Required work —
The lines to transcribe run from the top of the material below to the line with "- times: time", inclusive. Leave the pictures behind.

*** Dataset ***

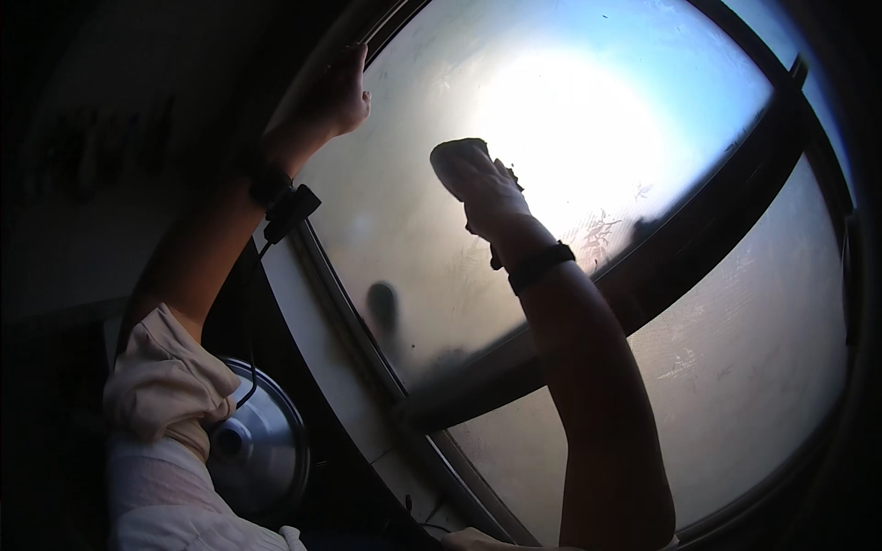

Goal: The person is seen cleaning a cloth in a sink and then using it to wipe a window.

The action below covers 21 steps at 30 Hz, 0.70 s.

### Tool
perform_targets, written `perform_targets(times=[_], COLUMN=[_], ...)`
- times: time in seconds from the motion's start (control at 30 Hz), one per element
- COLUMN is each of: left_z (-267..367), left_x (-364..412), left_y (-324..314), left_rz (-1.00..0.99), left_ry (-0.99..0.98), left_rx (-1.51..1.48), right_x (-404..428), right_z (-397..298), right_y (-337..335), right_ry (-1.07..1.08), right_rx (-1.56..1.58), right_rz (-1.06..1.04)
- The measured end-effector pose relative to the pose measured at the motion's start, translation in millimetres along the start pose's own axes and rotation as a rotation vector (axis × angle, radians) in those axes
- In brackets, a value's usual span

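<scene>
My right hand (493,196) presses a dark cloth (451,164) flat against a frosted window pane (413,241). Parts of the cloth show past the fingers and below the palm. Up at the left, my left hand (344,100) is at the dark window frame (389,31), along the pane's edge. Deep shadow hides most of its fingers, so its grip is unclear. Bright light glares through the glass above and right of the cloth. Leaf-like marks (599,231) show on the pane near my right wrist.
A broad dark frame bar (696,241) separates this pane from a second frosted pane (744,303). A pale sill (310,330) runs below the window. Beside my left sleeve lies a round metal lid (275,441). A cable (253,344) hangs from a black device (293,212) on my left wrist.
</scene>
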<state>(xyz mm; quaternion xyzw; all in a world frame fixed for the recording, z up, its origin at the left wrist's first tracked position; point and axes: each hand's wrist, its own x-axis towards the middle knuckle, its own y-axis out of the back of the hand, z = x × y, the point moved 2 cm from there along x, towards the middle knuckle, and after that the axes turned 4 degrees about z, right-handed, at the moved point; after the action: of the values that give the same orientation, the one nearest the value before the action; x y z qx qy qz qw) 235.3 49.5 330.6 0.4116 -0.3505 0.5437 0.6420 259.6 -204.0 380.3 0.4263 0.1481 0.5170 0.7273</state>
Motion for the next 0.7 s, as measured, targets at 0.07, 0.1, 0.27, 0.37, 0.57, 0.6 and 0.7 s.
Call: perform_targets(times=[0.07, 0.1, 0.27, 0.37, 0.57, 0.6, 0.7], left_z=[3, 27, -4, 15, 8, 28, 34], left_x=[-1, -2, -9, -8, -14, -9, -11], left_y=[3, -18, 0, -23, -7, -4, 3], left_rz=[-0.021, -0.036, -0.02, 0.097, 0.004, 0.005, -0.048], left_ry=[-0.017, -0.03, -0.063, -0.138, -0.062, -0.086, -0.062], left_rx=[-0.023, -0.087, -0.04, -0.073, -0.07, -0.091, -0.079], right_x=[-4, -25, -65, -105, -46, -36, -10], right_z=[-35, -31, -128, -110, -47, -6, 65], right_y=[-80, -129, -231, -297, -125, -86, 62], right_ry=[0.091, 0.056, 0.207, 0.098, 0.101, 0.111, -0.27], right_rx=[0.083, 0.05, 0.144, 0.193, 0.342, 0.265, 1.044], right_rz=[-0.054, -0.05, -0.244, -0.163, 0.065, 0.177, 0.472])
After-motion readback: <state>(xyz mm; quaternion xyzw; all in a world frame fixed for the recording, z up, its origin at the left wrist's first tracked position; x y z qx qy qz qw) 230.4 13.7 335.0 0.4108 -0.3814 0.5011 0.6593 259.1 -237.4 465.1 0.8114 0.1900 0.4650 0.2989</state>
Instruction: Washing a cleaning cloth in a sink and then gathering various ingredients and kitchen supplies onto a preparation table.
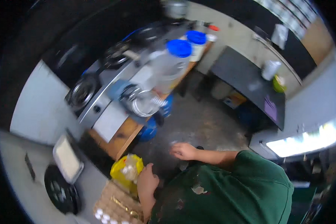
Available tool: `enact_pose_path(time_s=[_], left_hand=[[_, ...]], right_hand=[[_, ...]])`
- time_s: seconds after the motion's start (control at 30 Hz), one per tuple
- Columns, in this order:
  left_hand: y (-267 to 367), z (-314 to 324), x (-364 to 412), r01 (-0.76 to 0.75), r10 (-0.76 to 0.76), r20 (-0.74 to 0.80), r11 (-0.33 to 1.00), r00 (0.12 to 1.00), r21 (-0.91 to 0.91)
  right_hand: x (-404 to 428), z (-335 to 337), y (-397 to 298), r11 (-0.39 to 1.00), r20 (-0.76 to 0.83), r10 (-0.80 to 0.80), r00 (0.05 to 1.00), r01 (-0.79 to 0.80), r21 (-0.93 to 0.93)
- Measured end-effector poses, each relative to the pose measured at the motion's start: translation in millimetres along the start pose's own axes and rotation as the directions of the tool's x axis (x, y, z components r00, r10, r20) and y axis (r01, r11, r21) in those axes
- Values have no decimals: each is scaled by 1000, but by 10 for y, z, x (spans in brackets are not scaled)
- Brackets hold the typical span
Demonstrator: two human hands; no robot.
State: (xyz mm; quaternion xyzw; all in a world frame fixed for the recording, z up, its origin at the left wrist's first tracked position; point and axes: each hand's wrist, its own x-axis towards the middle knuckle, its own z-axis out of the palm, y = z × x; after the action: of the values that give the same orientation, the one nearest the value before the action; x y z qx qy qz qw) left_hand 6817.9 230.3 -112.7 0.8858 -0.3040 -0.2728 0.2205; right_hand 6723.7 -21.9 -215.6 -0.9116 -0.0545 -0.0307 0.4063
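Observation:
My left hand (148,180) is beside a yellow plastic waste bin or bag (118,171) with crumpled whitish material in it. Its fingers point forward with the thumb apart, and I see nothing in it. Just behind is a cardboard egg tray (107,193) with several white eggs (102,216) at its near end and shiny gold-coloured items on it. Over the floor, in front of my green shirt (226,193), hangs my right hand (183,151) with fingers curled. Blur hides whether anything is inside it.
A gas stove (84,89) and a wooden-edged counter (126,137) run along the left. Blue-lidded jars (168,70) and a metal-rimmed vessel (145,103) stand there. A white-filled tray (67,158) lies nearer. Across the floor (207,120) is a dark table (240,70) with a purple cloth (270,107).

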Motion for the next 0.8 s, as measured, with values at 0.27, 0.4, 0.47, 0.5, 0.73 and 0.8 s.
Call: enact_pose_path(time_s=[0.27, 0.4, 0.47, 0.5, 0.73, 0.8], left_hand=[[2418, 945, 1222, -408, 349, 261, 885, 900, 225], [3514, 1650, 1590, -650, 505, 474, 729, 721, 212], [3964, 1953, 1778, -709, 526, 534, 670, 662, 219], [4194, 2126, 1877, -752, 546, 574, 627, 610, 202], [5356, 2790, 2292, -827, 590, 650, 551, 479, 109], [5456, 2927, 2500, -835, 560, 689, 536, 460, 122]], right_hand=[[-2033, -1175, 925, 927, -398, 372, 839, -356, 116], [-3166, -1839, 1322, 852, -566, 457, 686, -521, 57], [-3710, -2105, 1568, 771, -658, 515, 549, -632, 76], [-4005, -2223, 1658, 711, -703, 557, 443, -691, 128], [-5204, -3108, 2206, 589, -817, 576, -35, -676, 444], [-5238, -3486, 2459, 617, -819, 548, -170, -579, 533]])
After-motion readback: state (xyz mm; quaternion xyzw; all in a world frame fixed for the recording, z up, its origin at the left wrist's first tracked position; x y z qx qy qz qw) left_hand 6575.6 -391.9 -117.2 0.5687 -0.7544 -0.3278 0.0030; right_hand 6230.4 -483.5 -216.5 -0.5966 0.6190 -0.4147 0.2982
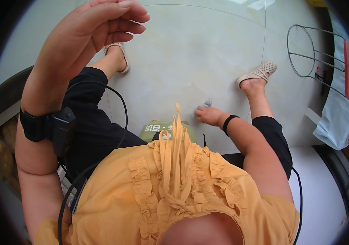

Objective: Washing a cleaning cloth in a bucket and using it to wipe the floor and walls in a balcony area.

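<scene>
My left hand (82, 33) is raised at the upper left, well above the floor, with its fingers loosely bent and slightly apart. Nothing shows in it, and the picture's top edge cuts off part of it. Low between my knees, my right hand (208, 115) pinches a crumpled greyish-white scrap (205, 102), perhaps tissue or a rag. Most of that scrap is hidden by the fingers. Just left of this hand is a green stool (150, 130) with white writing, partly under my orange shirt (113, 174). A black strapped device (62, 131) sits on my left wrist.
Pale floor tiles (174, 61) spread between my feet in beige clogs (261, 72). A metal-framed stool with a red top (348, 70) stands at the right, before a light blue sheet (330, 122). A black cable (123, 104) loops over my left leg.
</scene>
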`<state>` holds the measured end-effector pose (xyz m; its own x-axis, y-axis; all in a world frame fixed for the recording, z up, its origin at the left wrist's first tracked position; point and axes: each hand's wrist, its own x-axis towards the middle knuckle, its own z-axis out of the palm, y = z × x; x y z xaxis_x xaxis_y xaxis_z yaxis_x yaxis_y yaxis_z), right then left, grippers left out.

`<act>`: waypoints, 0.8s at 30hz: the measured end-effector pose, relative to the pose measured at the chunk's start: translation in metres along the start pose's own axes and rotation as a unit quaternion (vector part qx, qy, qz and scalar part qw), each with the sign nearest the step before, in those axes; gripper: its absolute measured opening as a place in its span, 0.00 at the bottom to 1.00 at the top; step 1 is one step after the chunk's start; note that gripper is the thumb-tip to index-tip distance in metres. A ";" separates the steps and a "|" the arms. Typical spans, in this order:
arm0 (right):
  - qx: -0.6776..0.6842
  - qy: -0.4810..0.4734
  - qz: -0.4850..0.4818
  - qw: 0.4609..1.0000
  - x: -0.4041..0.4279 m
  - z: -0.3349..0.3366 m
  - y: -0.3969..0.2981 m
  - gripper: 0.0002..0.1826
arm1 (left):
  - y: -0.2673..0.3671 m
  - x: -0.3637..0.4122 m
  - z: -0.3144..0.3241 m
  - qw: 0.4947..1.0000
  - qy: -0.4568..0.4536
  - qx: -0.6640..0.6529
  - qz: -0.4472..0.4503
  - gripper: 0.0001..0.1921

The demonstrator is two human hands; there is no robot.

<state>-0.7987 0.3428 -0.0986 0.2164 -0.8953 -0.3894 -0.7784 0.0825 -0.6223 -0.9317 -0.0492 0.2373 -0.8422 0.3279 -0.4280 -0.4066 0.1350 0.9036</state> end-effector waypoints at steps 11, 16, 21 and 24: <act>-0.059 0.062 0.003 0.996 0.024 0.002 0.032 0.06 | 0.008 0.006 0.022 0.998 -0.001 0.041 -0.037 0.17; 0.064 0.258 0.229 0.936 0.026 -0.065 0.082 0.10 | 0.009 0.001 0.025 0.998 0.030 0.055 -0.004 0.17; 0.022 0.255 0.151 0.955 0.010 -0.056 0.080 0.05 | 0.008 -0.003 0.034 0.996 0.026 0.079 0.018 0.16; 0.044 -0.043 -0.017 0.998 0.005 0.013 0.023 0.08 | -0.007 -0.014 0.005 0.996 0.041 0.018 -0.073 0.16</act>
<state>-0.8076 0.3458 -0.1241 0.2951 -0.8578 -0.4207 -0.7152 0.0936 -0.6926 -0.9151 -0.0501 0.2369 -0.8016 0.2242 -0.5543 -0.5159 0.2092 0.8307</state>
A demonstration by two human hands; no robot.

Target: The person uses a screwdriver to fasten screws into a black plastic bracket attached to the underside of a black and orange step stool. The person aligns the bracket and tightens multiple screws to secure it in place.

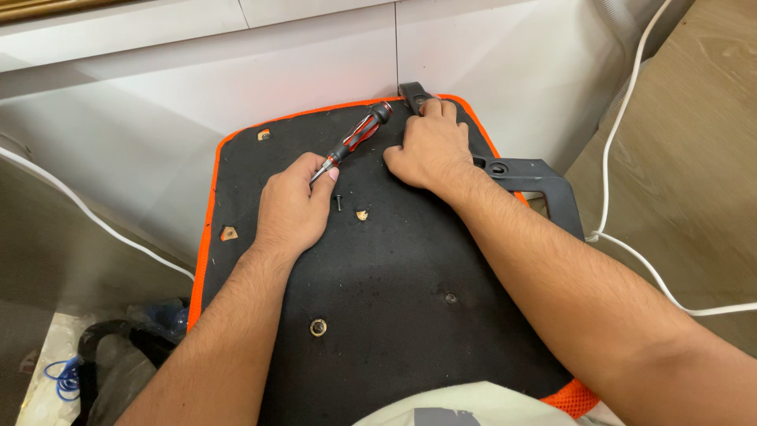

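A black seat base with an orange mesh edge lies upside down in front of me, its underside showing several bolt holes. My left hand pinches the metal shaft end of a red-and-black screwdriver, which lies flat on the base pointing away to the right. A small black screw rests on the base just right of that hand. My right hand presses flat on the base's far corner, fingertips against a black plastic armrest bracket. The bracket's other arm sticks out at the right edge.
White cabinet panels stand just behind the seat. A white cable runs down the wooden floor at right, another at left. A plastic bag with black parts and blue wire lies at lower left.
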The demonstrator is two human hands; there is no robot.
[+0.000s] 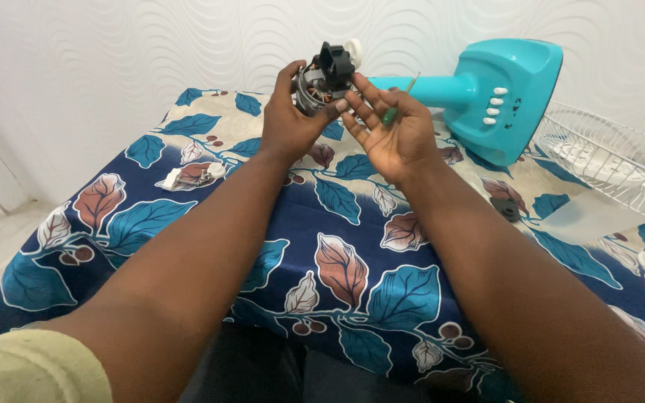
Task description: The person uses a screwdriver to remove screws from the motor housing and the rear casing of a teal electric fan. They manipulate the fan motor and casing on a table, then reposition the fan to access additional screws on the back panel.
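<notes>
Head view, only 1 camera:

Left hand (287, 123) is closed around a small fan motor (322, 80), held up in the air over the far side of the counter (210, 246), not resting on anything. Copper windings show on the side facing the camera, with a black plastic block on top. The thumb presses the lower front edge.

Right hand (391, 133) is palm up and mostly open. Its fingertips touch the motor's right side. A green-handled screwdriver (397, 104) lies loosely between the fingers, shaft pointing up and away. That is no real grip, more of a pinch.

Risks as I see them:
- The screwdriver is likeliest to slip. It is only wedged between open fingers, and any wrist turn could send it to the cloth or off the edge.
- The motor hangs from 1 hand. If the thumb shifts, it could fall onto the counter, and the exposed windings would take the hit.
- Fingertips sit close to bare copper wire, so thin leads could snag or bend.
- The screwdriver tip is near the motor and could scratch the winding enamel.

On the counter: a turquoise fan base (498, 97) lies just behind the hands, a white wire grille (606, 160) to the right, a small white part (188, 177) to the left and a small black piece (507, 209) near the base. These small loose parts on a patterned cloth would be easy to lose or knock off.
</notes>
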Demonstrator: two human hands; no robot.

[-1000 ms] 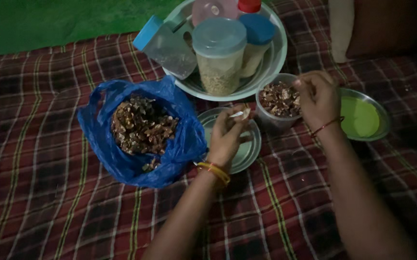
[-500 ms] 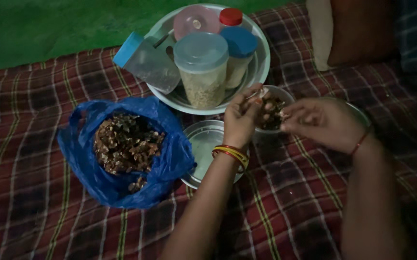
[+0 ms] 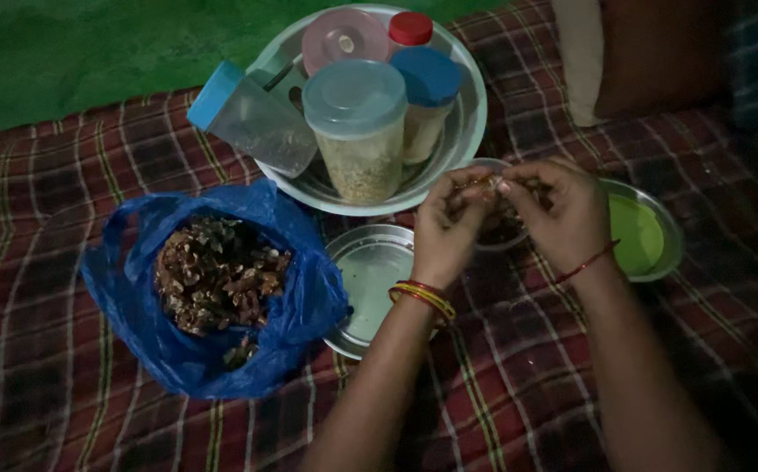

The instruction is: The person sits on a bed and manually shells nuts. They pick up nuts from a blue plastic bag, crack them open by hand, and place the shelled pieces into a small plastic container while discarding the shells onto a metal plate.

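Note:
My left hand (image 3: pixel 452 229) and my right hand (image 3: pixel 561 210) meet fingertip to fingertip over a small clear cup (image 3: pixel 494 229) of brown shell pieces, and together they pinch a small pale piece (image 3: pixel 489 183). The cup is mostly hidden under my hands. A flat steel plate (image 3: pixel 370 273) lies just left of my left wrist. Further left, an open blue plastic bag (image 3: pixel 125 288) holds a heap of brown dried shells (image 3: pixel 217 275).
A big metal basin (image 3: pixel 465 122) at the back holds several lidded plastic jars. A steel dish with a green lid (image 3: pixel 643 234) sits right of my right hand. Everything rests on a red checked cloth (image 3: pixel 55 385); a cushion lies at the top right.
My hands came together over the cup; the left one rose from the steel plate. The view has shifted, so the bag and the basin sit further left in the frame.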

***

The answer —
Goal: The person is seen cleaning a cloth in a sink and then using it to wipe a window.

The action below covers 21 steps at 30 Hz, 0.70 s.

### Tool
perform_targets, written `perform_targets(times=[_], COLUMN=[_], ...)`
- times: time in seconds from the motion's start (control at 30 Hz), one per element

The output above is complete as it stands.